Une panne d'avion à Hawaï, un trajet «interminable» en voiture, un dîner coréen en 12 plats, de la propagande nord-coréenne pour seule lecture, le chef du renseignement américain James Clapper raconte sa mission secrète qui a permis la libération de deux Américains détenus en Corée du Nord.

Selon le site du Wall Street Journal, Pyongyang avait fait savoir aux États-Unis début novembre être prêt à recevoir une délégation américaine conduite par de hauts responsables américains pour discuter de la libération de Kenneth Bae et Matthew Todd Miller.

Dans les heures qui suivent, la Maison-Blanche décide d'envoyer M. Clapper après une réunion stratégique sur «quoi dire et quoi ne pas dire», a-t-il raconté au journal.

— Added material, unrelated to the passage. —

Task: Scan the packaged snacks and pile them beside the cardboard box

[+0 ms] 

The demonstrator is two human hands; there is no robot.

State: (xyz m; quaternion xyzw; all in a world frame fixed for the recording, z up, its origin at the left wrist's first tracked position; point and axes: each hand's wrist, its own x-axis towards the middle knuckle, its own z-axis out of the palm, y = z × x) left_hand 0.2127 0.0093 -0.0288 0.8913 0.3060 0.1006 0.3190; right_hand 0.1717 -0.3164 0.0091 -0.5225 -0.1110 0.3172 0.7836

Parti de Washington la nuit du 4 novembre, il reste bloqué pendant un jour et demi à Hawaï, car son avion est tombé en panne.

Accueilli le 7 novembre par le ministre de la Sécurité de l'État, le général Kim Won Hong, il est embarqué avec sa poignée d'accompagnateurs pour un trajet «interminable» de 45 minutes en voiture.

La discussion «a démarré immédiatement avec M. Kim». «Ils s'attendaient à une grande avancée quelconque. Que j'allais leur offrir quelque chose d'important, une reconnaissance, un traité de paix, peu importe. Bien sûr, je n'étais pas là pour ça alors ils étaient déçus, c'est peu de le dire».

S'ensuit un dîner dans un restaurant --12 plats et près de 3 heures-- où les protagonistes abordent la géopolitique de la péninsule coréenne, et à l'issue duquel M. Clapper «présente la lettre du président» Barack Obama, écrite en anglais.

Elle le présentait comme un envoyé du président et qualifiait l'éventuelle libération des deux Américains de «geste positif», mais «aucune excuse».

Le lendemain, il reste confiné dans sa chambre pendant que le médecin qui l'accompagnait rend visite à MM. Bae et Miller. Avec pour seule lecture, deux magazines de propagande montrant des Nord-Coréens souriants cueillant des pommes et préparant des fruits de mer.

En milieu de journée, un responsable lui annonce qu'il a été «rétrogradé» et n'est plus considéré comme un envoyé de M. Obama. De ce fait, raconte-t-il, le gouvernement nord-coréen «ne peut plus garantir ma sécurité».

Trois heures plus tard, on l'informe que sa délégation a 20 minutes pour ranger ses affaires. Conduits dans un hôtel de luxe, ils se retrouvent devant des responsables du bureau du procureur tandis que les deux Américains, en tenue de prisonniers, sont escortés dans la salle.

«M. Kim s'est tourné vers moi et a dit qu'il espérait que nous pourrions dialoguer à l'avenir, mais pas au sujet des détenus», raconte M. Clapper, qui explique l'avoir remercié après s'être serré la main.

Sur la route vers l'aéroport, un jeune responsable nord-coréen exprime ses regrets concernant la séparation des deux Corées et demande s'il reviendra à Pyongyang.

«Je pense réellement que ça laisse place à l'optimisme», a confié M. Clapper.